# WORK REQUIRED
In the records below, find the line containing "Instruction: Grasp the" and the line containing "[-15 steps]"; please repeat exactly the lines from one to the other, both included, and nothing more.

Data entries
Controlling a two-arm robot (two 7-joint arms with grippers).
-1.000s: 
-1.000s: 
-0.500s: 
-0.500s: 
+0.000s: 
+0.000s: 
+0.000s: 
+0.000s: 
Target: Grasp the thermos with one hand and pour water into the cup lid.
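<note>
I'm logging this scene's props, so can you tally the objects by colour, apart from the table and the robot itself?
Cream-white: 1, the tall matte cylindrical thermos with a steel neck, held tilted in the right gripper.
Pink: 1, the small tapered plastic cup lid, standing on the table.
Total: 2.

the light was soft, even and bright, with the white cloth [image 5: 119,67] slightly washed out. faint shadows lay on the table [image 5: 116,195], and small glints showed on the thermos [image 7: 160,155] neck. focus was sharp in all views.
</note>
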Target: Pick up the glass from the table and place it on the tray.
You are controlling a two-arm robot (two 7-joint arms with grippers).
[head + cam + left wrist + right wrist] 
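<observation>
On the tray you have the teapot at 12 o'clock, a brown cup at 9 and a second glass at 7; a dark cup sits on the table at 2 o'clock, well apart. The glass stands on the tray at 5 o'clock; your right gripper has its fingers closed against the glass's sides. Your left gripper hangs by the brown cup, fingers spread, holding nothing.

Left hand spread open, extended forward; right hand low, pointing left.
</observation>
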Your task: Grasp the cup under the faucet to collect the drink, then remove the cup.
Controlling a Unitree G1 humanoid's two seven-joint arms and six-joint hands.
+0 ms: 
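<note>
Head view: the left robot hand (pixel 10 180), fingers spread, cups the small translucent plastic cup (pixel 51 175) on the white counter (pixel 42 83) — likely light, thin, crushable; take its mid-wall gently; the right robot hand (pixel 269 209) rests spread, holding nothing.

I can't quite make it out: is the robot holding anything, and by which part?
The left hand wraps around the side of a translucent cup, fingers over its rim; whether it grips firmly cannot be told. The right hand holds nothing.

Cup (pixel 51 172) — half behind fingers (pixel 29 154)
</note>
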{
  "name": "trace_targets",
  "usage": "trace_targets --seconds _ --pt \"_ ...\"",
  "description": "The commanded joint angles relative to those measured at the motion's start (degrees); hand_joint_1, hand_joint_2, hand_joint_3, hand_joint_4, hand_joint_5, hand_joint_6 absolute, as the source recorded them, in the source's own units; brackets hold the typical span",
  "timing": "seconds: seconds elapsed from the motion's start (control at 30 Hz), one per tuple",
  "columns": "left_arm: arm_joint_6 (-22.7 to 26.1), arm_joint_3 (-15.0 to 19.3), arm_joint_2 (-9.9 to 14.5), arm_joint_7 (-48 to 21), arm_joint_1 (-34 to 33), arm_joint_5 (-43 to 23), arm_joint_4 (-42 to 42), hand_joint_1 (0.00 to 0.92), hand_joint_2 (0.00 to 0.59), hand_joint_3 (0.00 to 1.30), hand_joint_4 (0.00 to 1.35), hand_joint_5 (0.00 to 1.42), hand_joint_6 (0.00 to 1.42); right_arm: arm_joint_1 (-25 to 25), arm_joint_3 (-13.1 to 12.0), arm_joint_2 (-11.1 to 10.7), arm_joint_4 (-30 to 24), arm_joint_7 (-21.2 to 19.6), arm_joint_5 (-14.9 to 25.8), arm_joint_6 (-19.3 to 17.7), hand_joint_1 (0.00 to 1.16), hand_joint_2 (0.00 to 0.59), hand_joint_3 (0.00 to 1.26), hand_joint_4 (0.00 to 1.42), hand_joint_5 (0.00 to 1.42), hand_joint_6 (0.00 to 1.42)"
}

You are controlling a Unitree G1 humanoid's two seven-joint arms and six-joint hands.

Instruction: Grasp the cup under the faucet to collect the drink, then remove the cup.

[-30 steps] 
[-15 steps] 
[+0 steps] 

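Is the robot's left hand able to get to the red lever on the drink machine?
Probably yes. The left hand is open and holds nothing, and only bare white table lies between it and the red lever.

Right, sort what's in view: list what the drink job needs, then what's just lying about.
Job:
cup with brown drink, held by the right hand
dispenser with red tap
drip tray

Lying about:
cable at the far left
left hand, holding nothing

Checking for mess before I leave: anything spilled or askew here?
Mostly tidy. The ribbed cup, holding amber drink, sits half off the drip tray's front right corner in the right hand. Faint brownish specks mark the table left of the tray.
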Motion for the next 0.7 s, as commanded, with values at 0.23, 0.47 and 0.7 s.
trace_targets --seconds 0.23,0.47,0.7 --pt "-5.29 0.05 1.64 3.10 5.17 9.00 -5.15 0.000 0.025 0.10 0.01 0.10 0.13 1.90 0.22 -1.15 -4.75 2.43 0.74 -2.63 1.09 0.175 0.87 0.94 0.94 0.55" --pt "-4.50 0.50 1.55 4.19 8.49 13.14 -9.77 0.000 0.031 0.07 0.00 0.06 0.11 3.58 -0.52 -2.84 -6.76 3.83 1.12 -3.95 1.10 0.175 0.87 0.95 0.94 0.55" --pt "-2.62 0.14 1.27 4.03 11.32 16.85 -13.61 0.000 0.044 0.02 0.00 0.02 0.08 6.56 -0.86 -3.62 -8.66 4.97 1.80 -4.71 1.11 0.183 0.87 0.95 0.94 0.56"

# RESULT OF THE TASK
Instruction: Grasp the cup under the faucet to collect the drink, then remove the cup.

[-30 steps] 
[-15 steps] 

That is the complete answer.